Nap (wisely) when necessary

If you’re a physician working a 30-hour shift, you’re going to need to nap. Caffeine won’t replace sleep, Flynn-Evans said. And neither will bright lights.

Nap duration will depend on the extent of sleep deprivation, Flynn-Evans said.

"I’ve worked a lot in the healthcare field looking at resident work schedules. We found that there isn’t a huge benefit to, say, a nap less than 4 hours on the night shift."

Erin Flynn-Evans, PhD

Of course, a full sleep episode is going to give you benefits, she acknowledged, “but if you have no choice but to work a 30-hour shift, then you’re going to be much better off taking a nap than not.”

Optimal nap duration also depends on sleep inertia, the feeling of grogginess upon waking. Flynn-Evans said sleep inertia can be especially strong after a night nap, and can contribute to medical errors.

“If a person is taking a nap and a pager call comes and they have to wake up and immediately act, that’s concerning because performance immediately upon waking can actually be worse than, say, being awake for 24 hours,” she said.

Under ideal circumstances, nap—but build in time to wake up before making complex decisions.

Check and cross-check

“Medicine can actually take a lot of cues from aviation,” Flynn-Evans said.

The aviation industry adheres to strict fatigue risk-management protocols, she explained. These protocols make sure pilots get sufficient sleep and that critical processes and procedures are cross-checked, minimizing the risk of error for 19-hour flights.

We see elements of these protocols in medication ordering systems and pre-surgical time-outs. The more medicine incorporates these systems, Flynn-Evans said, the better.

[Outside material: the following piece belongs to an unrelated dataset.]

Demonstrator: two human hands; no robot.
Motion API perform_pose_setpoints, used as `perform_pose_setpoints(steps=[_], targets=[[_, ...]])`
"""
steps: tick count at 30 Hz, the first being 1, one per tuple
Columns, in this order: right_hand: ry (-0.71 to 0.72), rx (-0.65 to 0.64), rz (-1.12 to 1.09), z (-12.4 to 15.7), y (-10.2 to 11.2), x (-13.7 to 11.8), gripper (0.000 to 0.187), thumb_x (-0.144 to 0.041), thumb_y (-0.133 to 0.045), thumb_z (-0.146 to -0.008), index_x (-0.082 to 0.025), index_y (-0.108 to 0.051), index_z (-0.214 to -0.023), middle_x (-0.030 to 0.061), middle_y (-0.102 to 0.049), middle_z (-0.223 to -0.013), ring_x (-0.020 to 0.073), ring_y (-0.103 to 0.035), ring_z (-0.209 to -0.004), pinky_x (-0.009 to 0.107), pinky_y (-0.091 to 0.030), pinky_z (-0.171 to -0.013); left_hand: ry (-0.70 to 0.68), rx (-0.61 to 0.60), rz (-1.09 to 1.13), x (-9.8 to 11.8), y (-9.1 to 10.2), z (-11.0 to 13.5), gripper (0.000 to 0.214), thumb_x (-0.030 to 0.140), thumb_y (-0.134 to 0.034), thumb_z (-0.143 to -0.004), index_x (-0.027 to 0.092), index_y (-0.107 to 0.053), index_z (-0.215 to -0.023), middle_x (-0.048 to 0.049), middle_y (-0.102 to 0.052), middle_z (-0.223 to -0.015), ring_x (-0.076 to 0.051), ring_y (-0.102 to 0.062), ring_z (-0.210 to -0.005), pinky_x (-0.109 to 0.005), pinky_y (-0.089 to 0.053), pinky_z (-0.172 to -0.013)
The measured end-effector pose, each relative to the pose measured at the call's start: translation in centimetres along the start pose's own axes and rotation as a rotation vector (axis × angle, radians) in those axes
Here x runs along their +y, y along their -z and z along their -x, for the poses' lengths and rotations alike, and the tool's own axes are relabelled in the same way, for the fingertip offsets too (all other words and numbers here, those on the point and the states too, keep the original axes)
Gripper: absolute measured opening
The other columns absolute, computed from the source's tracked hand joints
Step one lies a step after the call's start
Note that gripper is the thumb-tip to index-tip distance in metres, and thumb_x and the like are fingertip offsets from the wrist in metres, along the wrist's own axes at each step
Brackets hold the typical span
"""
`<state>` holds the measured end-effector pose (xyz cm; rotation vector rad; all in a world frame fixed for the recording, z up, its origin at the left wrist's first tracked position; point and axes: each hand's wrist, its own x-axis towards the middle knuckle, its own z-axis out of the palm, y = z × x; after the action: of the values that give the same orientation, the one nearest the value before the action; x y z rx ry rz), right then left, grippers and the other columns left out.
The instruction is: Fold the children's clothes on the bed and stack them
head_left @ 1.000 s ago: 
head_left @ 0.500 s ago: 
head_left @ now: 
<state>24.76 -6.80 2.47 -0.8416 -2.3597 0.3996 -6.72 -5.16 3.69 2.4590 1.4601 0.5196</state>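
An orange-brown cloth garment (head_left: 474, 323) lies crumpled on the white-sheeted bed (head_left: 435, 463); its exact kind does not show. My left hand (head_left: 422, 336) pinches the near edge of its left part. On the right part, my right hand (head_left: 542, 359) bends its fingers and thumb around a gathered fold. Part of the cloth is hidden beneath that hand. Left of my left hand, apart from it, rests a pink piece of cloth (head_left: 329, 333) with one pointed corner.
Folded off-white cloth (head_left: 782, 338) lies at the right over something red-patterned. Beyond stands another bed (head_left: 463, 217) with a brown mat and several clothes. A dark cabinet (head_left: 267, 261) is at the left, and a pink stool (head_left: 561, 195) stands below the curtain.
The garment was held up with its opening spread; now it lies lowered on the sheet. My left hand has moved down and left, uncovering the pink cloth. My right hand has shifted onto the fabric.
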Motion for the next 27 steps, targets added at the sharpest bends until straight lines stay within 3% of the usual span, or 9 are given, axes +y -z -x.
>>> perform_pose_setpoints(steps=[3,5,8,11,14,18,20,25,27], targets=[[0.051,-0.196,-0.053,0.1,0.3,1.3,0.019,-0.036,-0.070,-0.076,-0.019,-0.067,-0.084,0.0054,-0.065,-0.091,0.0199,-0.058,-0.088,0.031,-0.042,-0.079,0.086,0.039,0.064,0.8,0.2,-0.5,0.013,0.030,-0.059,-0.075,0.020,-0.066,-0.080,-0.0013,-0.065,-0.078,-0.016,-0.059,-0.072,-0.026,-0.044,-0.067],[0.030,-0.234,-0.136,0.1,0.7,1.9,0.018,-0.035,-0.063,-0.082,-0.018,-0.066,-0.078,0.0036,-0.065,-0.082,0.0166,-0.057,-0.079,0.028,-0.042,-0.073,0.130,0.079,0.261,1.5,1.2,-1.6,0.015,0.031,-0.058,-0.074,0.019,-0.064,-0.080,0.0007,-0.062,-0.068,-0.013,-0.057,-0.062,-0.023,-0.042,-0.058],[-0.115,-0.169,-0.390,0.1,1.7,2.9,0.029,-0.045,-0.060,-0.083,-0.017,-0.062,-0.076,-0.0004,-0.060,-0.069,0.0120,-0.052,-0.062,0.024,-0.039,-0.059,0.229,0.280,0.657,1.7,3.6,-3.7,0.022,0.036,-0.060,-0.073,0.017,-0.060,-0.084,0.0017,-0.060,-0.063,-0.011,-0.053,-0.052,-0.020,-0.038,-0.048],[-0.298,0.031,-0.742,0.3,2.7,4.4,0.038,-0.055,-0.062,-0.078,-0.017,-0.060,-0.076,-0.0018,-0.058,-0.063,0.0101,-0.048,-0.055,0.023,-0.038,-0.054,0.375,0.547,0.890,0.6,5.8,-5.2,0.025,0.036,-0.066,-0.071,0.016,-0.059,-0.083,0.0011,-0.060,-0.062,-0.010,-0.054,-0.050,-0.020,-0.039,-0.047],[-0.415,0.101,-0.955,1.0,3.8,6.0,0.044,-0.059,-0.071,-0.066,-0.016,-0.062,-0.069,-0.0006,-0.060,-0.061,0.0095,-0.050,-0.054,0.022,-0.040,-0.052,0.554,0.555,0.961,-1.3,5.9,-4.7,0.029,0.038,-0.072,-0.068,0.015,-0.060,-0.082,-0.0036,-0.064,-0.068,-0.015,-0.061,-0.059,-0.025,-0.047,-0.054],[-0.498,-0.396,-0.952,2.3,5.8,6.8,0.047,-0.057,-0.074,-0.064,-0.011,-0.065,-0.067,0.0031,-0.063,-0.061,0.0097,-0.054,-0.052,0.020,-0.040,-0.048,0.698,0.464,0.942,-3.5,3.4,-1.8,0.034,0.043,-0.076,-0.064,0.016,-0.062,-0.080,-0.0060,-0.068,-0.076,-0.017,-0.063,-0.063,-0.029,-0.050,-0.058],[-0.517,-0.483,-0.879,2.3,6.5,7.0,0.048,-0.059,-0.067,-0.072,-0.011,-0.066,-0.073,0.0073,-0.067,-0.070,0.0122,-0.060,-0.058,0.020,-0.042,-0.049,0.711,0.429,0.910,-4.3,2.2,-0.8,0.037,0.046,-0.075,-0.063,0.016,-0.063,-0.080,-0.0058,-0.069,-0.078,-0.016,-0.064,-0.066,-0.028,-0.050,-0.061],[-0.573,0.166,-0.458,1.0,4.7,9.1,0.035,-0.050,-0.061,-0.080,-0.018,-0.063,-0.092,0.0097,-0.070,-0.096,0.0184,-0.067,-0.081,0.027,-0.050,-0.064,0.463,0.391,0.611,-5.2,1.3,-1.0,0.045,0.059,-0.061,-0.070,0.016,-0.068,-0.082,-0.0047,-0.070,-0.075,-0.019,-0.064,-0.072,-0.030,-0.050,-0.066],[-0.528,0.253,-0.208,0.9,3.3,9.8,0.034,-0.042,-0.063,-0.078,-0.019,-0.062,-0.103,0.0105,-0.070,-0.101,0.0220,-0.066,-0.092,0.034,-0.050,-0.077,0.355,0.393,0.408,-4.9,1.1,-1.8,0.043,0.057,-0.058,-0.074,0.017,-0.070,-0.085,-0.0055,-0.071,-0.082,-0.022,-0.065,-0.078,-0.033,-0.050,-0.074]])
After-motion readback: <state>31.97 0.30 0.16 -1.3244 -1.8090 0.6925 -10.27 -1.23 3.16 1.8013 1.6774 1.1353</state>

"We need other procedures like cross-checking and checklists, which kind of sound simple, but they do have a huge positive impact."

Erin Flynn-Evans, PhD

What this means for you

Shift work is an often unavoidable aspect of many healthcare careers. Unfortunately, it has associated health detriments. Mitigate those determinants and sleep better by keeping your schedule as consistent as possible, using caffeine strategically, and napping when necessary. Also, use checklists and protocols to reduce the risk of fatigue-related error.